In a small, turn of the century German port, adolescent Laurin (Dóra Szinetár) is on the verge of becoming a young woman. One night, while journeying home, her pregnant mother Flora (Brigitte Karner) encounters a shadowy figure carrying a sack that holds a dead gipsy boy, whose murder Laurin has glimpsed in an apparent dream. The next morning, Flora is found dead beneath the bridge. After the funeral, her sailor husband Arne (János Derzsi) returns to sea, despite the pleas of his daughter and mother Olga (Hédy Temessy). A year later, another sailor, Mr. Van Rees (Károly Eperjes) returns home and takes a position as the new schoolteacher. Van Rees stirs nascent feelings in young Laurin, but shows more interest in her shy friend, Stefan (Barnabas Tóth) whose widowed mother, the vivacious Frau Berghaus (Katalin Sir) also makes a play for the handsome stranger. When Stefan goes missing, Laurin turns detective and uncovers the horrible truth.

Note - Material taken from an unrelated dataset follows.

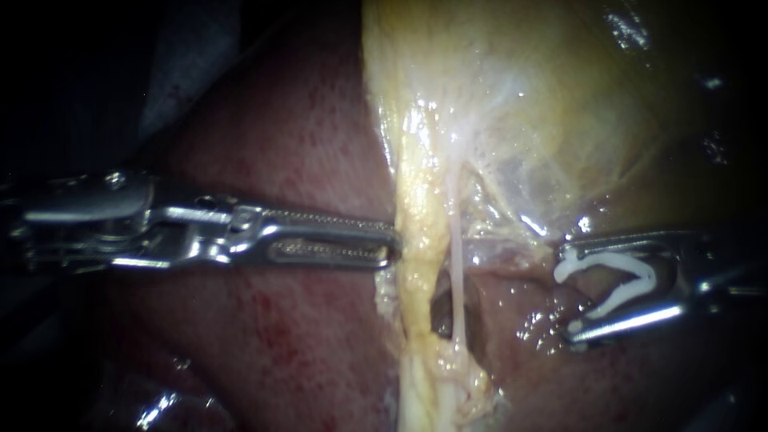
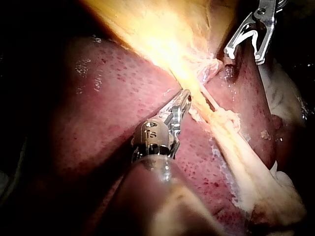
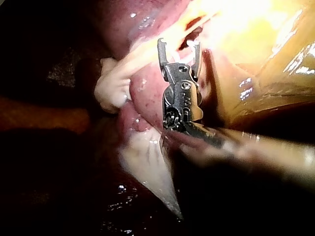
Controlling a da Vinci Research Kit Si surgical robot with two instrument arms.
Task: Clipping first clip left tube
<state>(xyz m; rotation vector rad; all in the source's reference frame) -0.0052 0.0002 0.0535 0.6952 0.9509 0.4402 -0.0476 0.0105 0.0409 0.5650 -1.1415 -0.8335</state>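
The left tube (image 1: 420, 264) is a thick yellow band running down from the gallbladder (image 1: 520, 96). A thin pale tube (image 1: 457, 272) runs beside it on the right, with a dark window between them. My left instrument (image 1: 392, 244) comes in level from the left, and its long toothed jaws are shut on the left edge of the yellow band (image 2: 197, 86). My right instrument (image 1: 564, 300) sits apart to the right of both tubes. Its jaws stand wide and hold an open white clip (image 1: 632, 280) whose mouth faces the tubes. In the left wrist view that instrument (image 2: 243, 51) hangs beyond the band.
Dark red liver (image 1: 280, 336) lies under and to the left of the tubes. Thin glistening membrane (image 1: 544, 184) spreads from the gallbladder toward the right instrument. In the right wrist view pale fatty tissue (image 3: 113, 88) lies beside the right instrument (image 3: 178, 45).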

Like Valerie and Her Week of Wonders (1970) and The Company of Wolves (1984), this fascinating period thriller uses fairytale-horror imagery to weave an hypnotic fable about adolescent traumas and sexual longing. However, the balance between fantasy and reality is more delicate here. The narrative features a jumbled-up continuity, with flashbacks and flash-forwards punctuated by fantastical daydreams. It’s confusing at times, but genuinely challenging and compels from start to finish. German director Robert Sigl (who at twenty-five became the youngest director to win the Bavarian Film Award) makes good use of the serene, yet somehow unsettling Bavarian scenery: those silvery lakes, bewitching dark forests and eerie gothic castles.

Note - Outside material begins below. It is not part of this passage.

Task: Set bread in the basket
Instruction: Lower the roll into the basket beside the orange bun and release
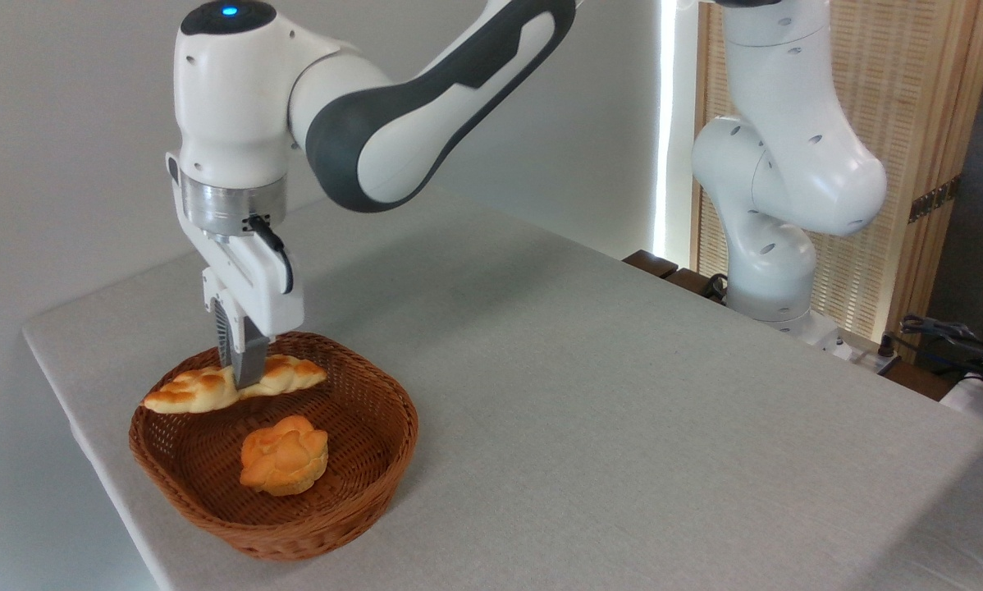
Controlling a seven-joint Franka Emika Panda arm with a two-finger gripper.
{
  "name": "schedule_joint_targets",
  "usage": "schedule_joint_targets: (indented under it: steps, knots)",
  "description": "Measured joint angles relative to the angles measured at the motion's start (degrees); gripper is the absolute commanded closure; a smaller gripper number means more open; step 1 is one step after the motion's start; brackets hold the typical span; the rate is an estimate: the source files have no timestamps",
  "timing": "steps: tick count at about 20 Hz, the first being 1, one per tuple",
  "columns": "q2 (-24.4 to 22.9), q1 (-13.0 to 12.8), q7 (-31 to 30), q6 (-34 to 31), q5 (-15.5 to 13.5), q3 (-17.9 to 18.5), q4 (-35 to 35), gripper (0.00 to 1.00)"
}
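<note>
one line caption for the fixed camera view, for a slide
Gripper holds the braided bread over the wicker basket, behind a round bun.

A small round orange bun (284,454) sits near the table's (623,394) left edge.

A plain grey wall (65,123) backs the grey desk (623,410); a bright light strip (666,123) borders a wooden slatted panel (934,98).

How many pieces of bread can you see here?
2. The long golden-brown braided loaf hangs in the grey two-finger gripper over the back of the round brown wicker basket. The small round orange bun lies inside it. None seems hidden.
</note>
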Motion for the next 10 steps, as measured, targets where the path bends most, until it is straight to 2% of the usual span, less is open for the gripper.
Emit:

There is a queasy, paedophilic aspect to the relationship between killer and child heroine, as he spies her bathing and she courts him innocently with flowers and song. Although the killer’s motivations are revealed as emotional, not sexual, a bond remains between the two, with both characters scarred by parental neglect. In this Freudian nightmare, grownups young minds with hypocrisy and religious paranoia, while - other than Laurin - the children behave no better than animals, taunting and bullying the frail Stefan. Yet while everyone else flounders, Laurin triumphs with a combination of resilient goodness and wisdom beyond her years. While the acting is solid all around, the charming Dóra Szinetár is especially strong and seems to blossom into a young woman before our eyes.

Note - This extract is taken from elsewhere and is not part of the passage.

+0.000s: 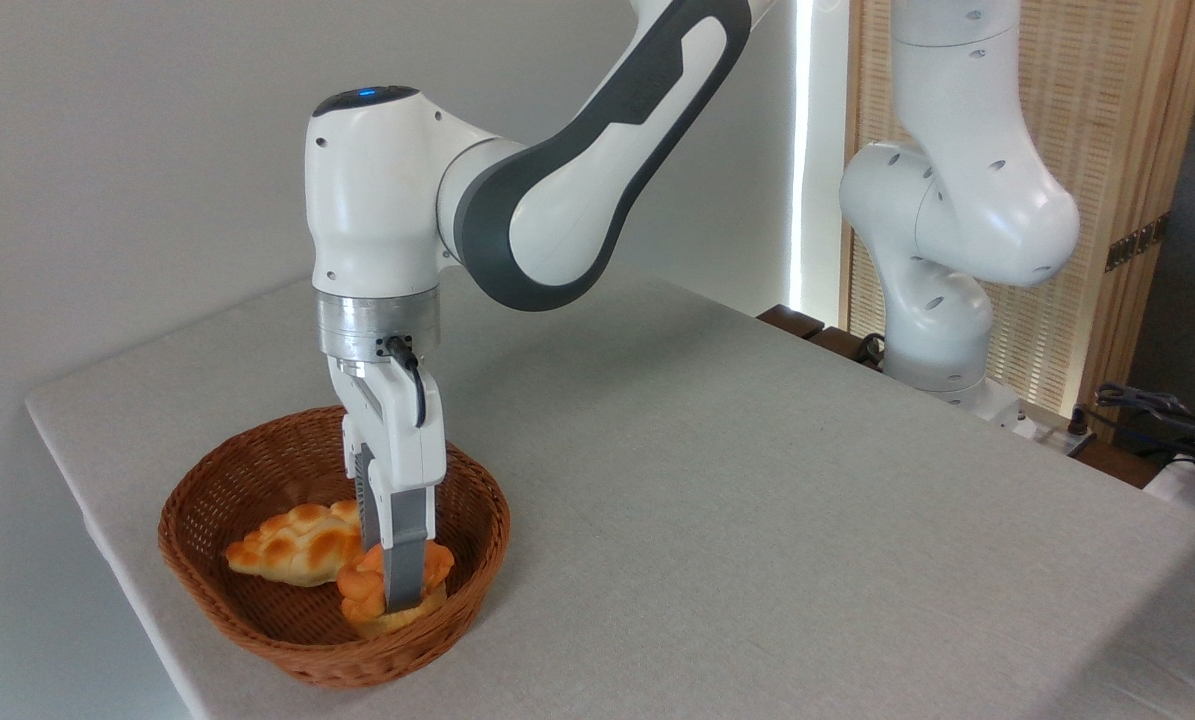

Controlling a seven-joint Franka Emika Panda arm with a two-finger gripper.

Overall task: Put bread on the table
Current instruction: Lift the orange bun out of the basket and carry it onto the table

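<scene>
A grey-covered desk (737, 520) spreads wide to the right of the end effector (397, 590), bare ground for the drop. Around the end effector sits a wicker basket (207, 600) holding two items: a braided loaf (292, 545) just to its left, and the bread (392, 595), clamped between the fingers, apparently so it can be lifted clear of the rim.

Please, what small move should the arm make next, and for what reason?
Probably a straight lift. The tool looks closed on the bread, which sits low inside the basket beside the braided loaf. It should clear the rim before moving sideways to the table.
</scene>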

The film is beautifully shot and cinematographer Nyika Jancsó has an eye for creepy fairytale colours akin to Mario Bava. Laurin’s precognitive nightmares are full of unsettling imagery such as the blood-splattered doll, her mother’s death-bed bathed in bilious greens or hellish reds, the photographs that seem to come alive, or the black kite and dog that exist as harbingers of death. Following a grisly discovery, the killer’s bone-chilling howl signals a climax lifted straight from Little Red Riding Hood, as Laurin lures the killer into her toy-laden attic and effectively comes of age.